Copper Showdown
This year’s evoke is hosting the world’s first Copper Showdown.
In a Copper Showdown participants compete live and on-stage against each other. There is limited time for them to code some effect and once the time limit is reached the visitors will vote and determine a winner.
The tool we will be using can be found here:
https://gitlab.com/akronyme-analogiker/copper-showdown/copper-showdown-editor
If you are interested in participating please contact us
The editor is an IDE for Win/Mac/Linux with an integrated Amiga Emulator and allows you to code so called “Copperlists” in LUA that will then be executed in the emulator. The concept of the editor is loosely based on bonzomatic. Namely you have the editor and the realtime output of what you are creating in the background.
Copperlists are very simple to understand (but hard to master) because they only have 3 instructions (MOVE, WAIT, SKIP). Copperlists operate on the CRT beam and you can wait for a beam position and then do something in the Amiga chipset (for example change the color). That is how copper bars are done!
If you are thinking “ok I can do live coding and all that but I have no idea of Amiga. I will just close the page now” STOP.
As copperlists are that simple you can probably grasp what is going on quite quickly.
We have a few examples with annotated source code to get you starting. The downloadable .csd
files are just .toml
files so you can just open them
in any text editor. You don’t need the editor to check them out.
First the obviously needed copper bars. The example source code goes quite a bit into detail what is going on. But copper bars are very simple to do using the editor. WAIT for a beam line.

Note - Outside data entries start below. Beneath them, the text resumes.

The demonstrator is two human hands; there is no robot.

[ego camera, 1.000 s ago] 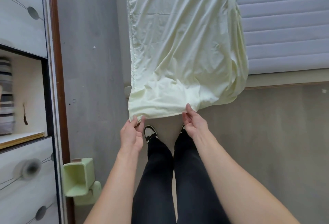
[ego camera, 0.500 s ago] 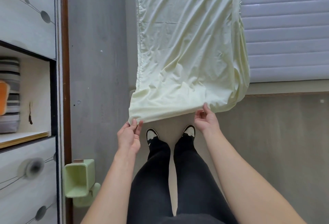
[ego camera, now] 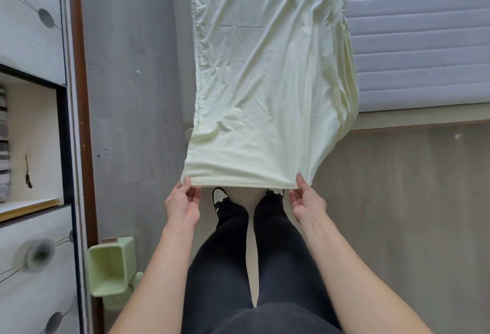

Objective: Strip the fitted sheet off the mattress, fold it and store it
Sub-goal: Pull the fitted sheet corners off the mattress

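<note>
The pale yellow fitted sheet (ego camera: 267, 73) stretches as a long folded strip from the top of the head view down to my hands, above the floor. My left hand (ego camera: 183, 205) pinches its near left corner. My right hand (ego camera: 307, 202) pinches the near edge at the right corner. The near edge is pulled taut between both hands, just above my shoes. The bare grey quilted mattress (ego camera: 421, 31) lies to the right, with the sheet's right side bunched against it.
A white cupboard with an open shelf (ego camera: 34, 142) stands at the left. A light green bin (ego camera: 111, 267) sits on the grey floor by its base. The wooden bed frame edge (ego camera: 424, 124) runs along the right. My legs in black trousers (ego camera: 238, 267) are below.
My right hand slid right along the near edge to its right corner, spreading the edge wide and taut. My left hand kept its hold on the left corner.
</note>
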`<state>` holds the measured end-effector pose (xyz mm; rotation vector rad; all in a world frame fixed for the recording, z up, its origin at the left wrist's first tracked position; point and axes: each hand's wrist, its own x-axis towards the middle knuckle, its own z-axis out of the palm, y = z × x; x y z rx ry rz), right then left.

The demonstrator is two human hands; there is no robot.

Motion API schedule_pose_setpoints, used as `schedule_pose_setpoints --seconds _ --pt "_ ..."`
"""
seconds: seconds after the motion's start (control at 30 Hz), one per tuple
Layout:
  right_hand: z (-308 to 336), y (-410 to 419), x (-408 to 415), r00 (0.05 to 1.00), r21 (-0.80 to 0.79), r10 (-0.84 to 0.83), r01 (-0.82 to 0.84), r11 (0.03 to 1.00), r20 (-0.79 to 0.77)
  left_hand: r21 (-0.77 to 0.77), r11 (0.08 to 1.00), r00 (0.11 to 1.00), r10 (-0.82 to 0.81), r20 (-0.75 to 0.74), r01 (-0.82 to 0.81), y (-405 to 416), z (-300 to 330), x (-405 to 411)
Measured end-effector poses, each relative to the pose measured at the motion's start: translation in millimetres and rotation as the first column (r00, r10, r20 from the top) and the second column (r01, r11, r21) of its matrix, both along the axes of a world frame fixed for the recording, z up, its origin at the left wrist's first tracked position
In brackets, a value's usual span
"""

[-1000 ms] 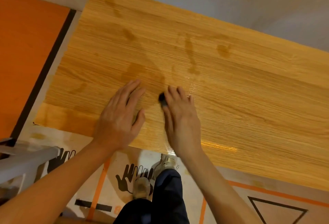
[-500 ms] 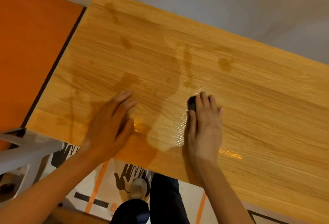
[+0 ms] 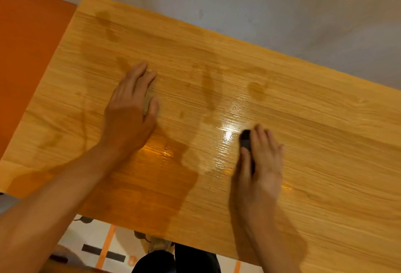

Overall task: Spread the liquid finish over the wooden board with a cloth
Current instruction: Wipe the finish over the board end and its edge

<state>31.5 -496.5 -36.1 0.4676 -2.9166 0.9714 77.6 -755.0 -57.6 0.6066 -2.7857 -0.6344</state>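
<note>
I have the right hand (image 3: 259,160) pressed on the wooden board (image 3: 325,142), a little right of its middle, with a small dark cloth (image 3: 246,141) under it. Only a bit of the cloth shows, between the thumb and the fingers, which lie over it and hold it down against the wood. The left hand (image 3: 130,110) lies flat on the board toward the left end, fingers straight and together, holding nothing; I judge it is steadying the board.

By my reading the job is partly done. A darker, wet-looking patch (image 3: 152,186) runs from the near edge up between my two hands, and a glossy streak (image 3: 227,136) shines just left of the cloth, so finish has been worked in there. Farther toward the far edge I see separate dark blotches (image 3: 257,90) and drips (image 3: 208,86), apart from each other and not blended. The whole right part of the board looks pale and dry, as does much of the far left corner.

What is left, I judge: carry the cloth over the right part, then blend the blotches along the far edge.
</note>
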Motion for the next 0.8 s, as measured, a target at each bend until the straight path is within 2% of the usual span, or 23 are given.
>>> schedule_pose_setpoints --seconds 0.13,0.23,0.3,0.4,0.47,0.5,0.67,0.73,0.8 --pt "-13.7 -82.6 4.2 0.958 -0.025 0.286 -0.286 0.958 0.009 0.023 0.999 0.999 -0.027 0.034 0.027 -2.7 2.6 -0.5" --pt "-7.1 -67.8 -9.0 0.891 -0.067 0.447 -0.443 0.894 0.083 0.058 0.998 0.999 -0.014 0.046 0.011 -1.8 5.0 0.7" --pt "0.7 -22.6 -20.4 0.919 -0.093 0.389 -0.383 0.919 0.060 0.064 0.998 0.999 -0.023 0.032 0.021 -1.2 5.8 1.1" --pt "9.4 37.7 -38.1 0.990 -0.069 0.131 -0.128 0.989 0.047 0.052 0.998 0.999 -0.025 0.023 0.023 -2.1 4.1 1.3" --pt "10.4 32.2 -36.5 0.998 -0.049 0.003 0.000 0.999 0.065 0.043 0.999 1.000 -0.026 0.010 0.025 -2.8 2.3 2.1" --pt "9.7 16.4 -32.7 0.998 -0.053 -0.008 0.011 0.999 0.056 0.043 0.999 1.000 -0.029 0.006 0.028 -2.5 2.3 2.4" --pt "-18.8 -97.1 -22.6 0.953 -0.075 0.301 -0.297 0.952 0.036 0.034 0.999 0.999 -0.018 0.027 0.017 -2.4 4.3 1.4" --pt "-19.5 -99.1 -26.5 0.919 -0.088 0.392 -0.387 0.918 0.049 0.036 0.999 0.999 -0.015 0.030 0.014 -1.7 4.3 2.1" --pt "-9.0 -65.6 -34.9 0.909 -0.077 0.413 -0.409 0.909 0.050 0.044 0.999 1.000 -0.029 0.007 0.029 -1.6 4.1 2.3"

MOVE a different color into the background color and that’s it.
Then we have a simple example that should get people going that have never done anything on the Amiga. It allows you to create 50 unique b&w screens and loop them together. From there you could iterate and for example integrate changing the colors per frame using the hints from the copperbars example.

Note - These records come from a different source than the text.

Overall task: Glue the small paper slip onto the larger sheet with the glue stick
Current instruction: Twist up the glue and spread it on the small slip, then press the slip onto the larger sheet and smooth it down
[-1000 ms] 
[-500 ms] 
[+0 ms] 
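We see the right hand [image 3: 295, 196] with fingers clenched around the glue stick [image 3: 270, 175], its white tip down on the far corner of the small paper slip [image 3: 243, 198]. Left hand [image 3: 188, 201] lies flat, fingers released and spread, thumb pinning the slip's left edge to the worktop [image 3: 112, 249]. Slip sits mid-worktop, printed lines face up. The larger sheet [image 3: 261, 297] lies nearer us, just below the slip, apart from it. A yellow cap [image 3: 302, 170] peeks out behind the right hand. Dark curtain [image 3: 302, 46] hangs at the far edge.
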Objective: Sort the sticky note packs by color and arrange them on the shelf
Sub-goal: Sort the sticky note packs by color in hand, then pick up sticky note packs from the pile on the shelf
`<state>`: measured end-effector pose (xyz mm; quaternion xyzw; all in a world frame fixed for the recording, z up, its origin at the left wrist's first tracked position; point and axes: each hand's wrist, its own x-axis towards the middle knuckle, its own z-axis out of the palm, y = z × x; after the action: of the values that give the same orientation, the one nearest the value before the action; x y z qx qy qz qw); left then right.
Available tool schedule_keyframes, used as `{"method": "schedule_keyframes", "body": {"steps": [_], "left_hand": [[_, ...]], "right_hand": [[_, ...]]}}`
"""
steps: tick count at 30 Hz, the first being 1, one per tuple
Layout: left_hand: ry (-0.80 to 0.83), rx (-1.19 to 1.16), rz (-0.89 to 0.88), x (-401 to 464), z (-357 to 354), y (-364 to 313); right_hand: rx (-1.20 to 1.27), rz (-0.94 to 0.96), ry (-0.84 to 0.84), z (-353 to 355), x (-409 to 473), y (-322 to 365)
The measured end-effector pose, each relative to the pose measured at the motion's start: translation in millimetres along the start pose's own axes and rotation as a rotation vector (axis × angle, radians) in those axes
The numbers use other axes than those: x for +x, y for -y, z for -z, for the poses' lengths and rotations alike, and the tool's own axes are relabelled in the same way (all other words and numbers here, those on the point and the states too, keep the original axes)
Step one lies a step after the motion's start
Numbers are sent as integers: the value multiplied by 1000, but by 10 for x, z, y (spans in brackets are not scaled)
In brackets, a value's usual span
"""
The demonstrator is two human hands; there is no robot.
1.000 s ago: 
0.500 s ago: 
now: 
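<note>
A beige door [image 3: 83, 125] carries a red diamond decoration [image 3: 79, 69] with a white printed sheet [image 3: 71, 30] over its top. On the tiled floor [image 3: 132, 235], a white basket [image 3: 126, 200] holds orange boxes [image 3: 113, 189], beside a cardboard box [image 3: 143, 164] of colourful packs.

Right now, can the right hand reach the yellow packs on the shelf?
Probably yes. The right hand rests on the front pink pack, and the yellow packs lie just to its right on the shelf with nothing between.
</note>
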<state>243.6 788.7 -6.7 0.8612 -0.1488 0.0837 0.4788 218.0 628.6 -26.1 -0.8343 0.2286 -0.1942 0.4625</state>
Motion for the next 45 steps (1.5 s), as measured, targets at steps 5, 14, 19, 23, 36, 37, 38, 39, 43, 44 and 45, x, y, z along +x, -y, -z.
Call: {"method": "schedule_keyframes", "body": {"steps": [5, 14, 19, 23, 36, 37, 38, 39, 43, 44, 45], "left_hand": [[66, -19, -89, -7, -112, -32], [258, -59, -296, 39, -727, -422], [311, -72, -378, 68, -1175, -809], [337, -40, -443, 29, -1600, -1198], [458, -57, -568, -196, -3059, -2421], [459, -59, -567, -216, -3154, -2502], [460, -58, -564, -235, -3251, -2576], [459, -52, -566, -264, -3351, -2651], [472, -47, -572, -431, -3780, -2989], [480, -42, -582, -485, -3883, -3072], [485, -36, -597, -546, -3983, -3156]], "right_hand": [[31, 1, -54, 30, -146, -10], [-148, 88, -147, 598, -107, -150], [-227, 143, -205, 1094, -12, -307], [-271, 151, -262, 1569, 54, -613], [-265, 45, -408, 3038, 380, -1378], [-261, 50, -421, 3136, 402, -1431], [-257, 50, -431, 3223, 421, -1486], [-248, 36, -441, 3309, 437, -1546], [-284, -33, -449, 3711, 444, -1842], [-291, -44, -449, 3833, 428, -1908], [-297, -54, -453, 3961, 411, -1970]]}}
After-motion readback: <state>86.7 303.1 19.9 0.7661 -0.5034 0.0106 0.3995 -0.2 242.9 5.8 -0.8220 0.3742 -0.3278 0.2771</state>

The next example is more complex and in the example copper loops (using the SKIP instruction) are briefly shown. Also this example illustrates some limitations of the copper (namely you can only address every 4th pixel). It also uses the sprite DMA of Amiga which can be controlled from the copper.
We are planning for a 2 round showdown (semi final and final) with 4 participants. Each round will be 30 minutes with a little break in between.
The exact CSD template file that you will be using will be announced a week ago or so before the party. It will likely contain some evoke related Sprites and Bobs (like a full “beam-slide”, maybe evoke characters as sprites) for you to play with.
We would love to hear back from you regarding this new showdown format and hope that a few people apply. This is the first copper showdown ever and whether you are an Amiga veteran or a TIC-80 byte jammer: Do not hesitate to apply if this sounds interesting to you.
Copper is for everyone ❤️
The editor also has an option to export your copper lists as a floppy disk that can run on a standard A500. Your first Amiga demo might be about to become a reality!